* [What is required]: Return the count of lines in the following records that include "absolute", and nothing more.

* [Excerpted data]:

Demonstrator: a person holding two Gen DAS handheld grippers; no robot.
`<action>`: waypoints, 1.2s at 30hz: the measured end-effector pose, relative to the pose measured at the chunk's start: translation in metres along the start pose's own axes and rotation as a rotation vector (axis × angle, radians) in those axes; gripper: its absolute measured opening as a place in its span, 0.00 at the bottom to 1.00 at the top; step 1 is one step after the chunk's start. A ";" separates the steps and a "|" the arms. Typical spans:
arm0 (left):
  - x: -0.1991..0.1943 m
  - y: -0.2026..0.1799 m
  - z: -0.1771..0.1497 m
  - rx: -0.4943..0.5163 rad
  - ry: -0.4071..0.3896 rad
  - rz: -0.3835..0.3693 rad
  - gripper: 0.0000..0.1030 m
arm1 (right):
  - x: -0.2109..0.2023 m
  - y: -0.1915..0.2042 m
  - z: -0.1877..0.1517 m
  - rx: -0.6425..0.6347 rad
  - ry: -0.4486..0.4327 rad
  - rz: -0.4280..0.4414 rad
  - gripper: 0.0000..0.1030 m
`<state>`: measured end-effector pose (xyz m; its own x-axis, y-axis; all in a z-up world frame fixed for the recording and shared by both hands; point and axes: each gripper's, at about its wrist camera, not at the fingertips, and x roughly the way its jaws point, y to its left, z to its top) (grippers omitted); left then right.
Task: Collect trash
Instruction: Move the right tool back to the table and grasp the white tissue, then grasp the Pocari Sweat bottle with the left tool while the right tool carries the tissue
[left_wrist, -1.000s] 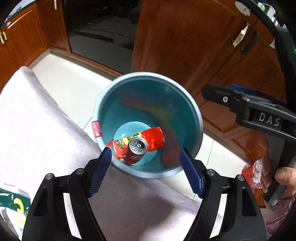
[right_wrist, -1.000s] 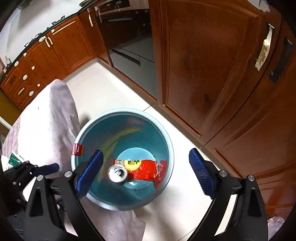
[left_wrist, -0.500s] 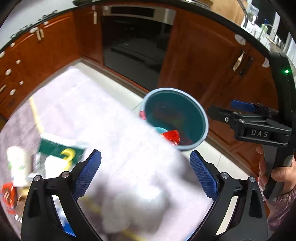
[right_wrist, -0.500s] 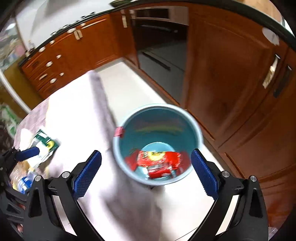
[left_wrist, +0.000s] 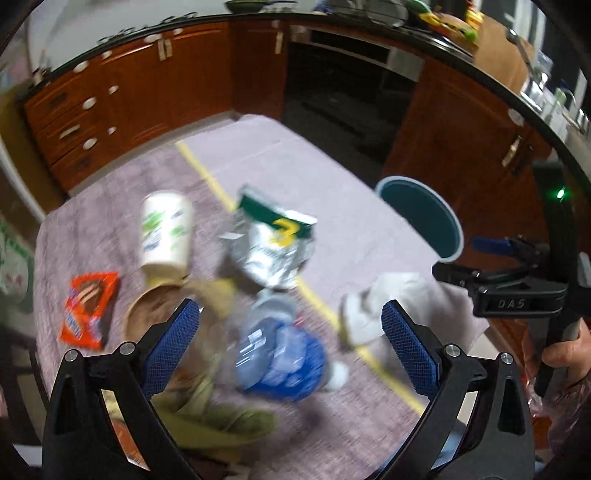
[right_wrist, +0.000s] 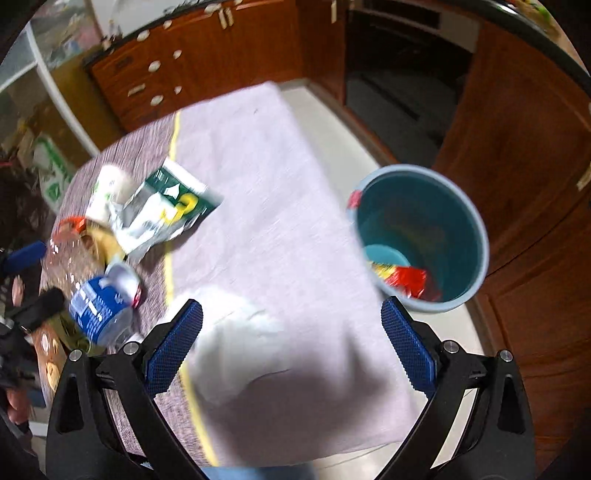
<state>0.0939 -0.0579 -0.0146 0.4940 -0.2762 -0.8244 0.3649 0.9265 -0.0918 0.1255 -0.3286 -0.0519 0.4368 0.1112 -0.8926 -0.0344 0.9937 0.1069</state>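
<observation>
While hovering over the bench (right_wrist: 258, 166), opening the left tool (left_wrist: 290, 314) on nothing and holding the right tool (right_wrist: 291, 310) spread empty, likely readying to straddle the crushed bottle (left_wrist: 280, 362) and tissue wad (left_wrist: 388, 306) lying there, bin (right_wrist: 480, 236) waiting beside the edge.

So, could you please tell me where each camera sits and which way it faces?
Left wrist: on the left gripper, angled down at the littered table; shows its own blue fingers, opening and empty, plus the right gripper and hand.
Right wrist: on the right gripper, angled down over the table edge; shows its fingers.
Shared: blue bin, green-and-silver bag, blue-labelled bottle.
</observation>
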 end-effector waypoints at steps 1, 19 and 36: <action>-0.003 0.010 -0.005 -0.016 -0.002 -0.001 0.96 | 0.004 0.005 -0.002 -0.003 0.014 0.002 0.91; 0.000 0.068 -0.047 -0.189 0.009 -0.092 0.96 | 0.062 0.053 -0.017 0.063 0.151 -0.045 0.91; 0.031 0.029 -0.035 -0.139 -0.002 -0.070 0.70 | 0.051 0.031 -0.027 0.017 0.128 0.035 0.09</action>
<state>0.0918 -0.0307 -0.0624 0.4730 -0.3421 -0.8119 0.2859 0.9313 -0.2258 0.1225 -0.2917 -0.1055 0.3169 0.1481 -0.9368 -0.0322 0.9888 0.1454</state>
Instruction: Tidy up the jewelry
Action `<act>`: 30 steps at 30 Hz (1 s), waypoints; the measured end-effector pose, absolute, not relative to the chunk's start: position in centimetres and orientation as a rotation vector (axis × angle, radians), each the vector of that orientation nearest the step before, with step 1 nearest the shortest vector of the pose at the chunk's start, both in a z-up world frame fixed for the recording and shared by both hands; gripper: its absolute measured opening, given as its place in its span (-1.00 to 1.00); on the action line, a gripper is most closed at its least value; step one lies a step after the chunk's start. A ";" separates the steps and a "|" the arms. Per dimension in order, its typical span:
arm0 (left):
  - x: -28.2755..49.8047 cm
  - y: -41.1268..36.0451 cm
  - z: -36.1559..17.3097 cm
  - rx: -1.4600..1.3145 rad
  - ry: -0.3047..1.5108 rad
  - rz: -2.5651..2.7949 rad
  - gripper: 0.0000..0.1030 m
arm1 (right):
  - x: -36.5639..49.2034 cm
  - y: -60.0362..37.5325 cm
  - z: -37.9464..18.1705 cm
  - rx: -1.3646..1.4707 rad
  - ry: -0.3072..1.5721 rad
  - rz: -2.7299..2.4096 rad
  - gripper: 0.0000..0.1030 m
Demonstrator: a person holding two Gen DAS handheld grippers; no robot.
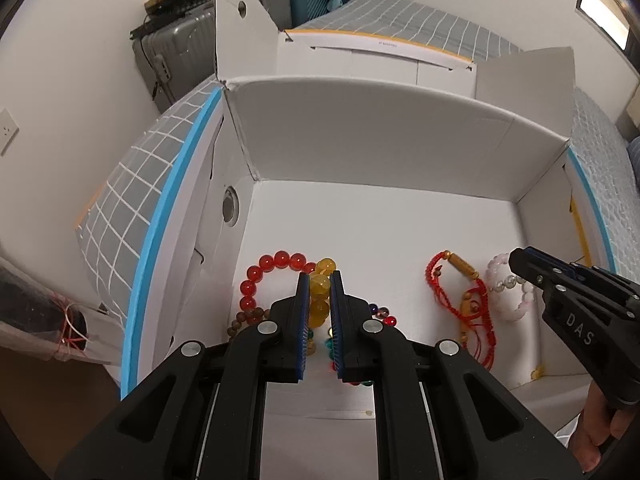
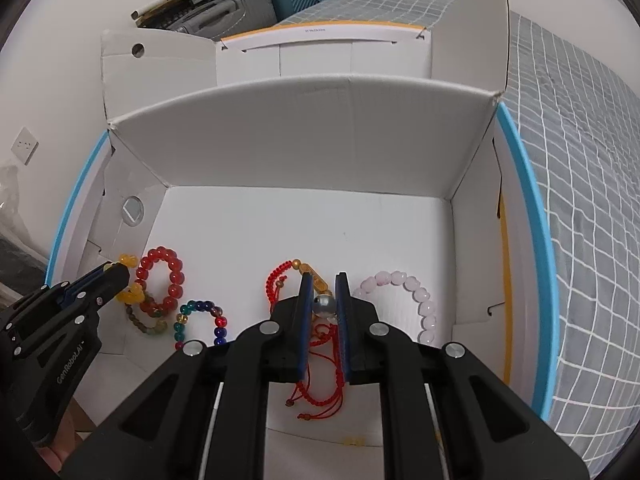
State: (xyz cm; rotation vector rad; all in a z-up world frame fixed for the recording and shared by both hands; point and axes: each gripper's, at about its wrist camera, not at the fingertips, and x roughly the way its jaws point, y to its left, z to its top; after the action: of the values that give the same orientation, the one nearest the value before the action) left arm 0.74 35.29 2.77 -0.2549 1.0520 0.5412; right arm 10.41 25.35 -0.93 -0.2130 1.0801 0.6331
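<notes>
Several bracelets lie on the floor of an open white cardboard box. My left gripper is shut on a yellow bead bracelet, beside a red bead bracelet and a brown bead bracelet. My right gripper is shut on a silver-grey bead of a pearl bracelet, above a red cord bracelet with a gold charm. A pink bead bracelet lies to its right, a multicolour bead bracelet to its left. The right gripper also shows in the left wrist view.
The box sits on a bed with a grey grid-pattern cover. Its flaps stand up at the back and sides. Suitcases stand against the wall behind. A clear plastic bag lies at the left.
</notes>
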 end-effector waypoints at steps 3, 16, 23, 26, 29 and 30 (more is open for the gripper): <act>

* [Answer to this exercise]: 2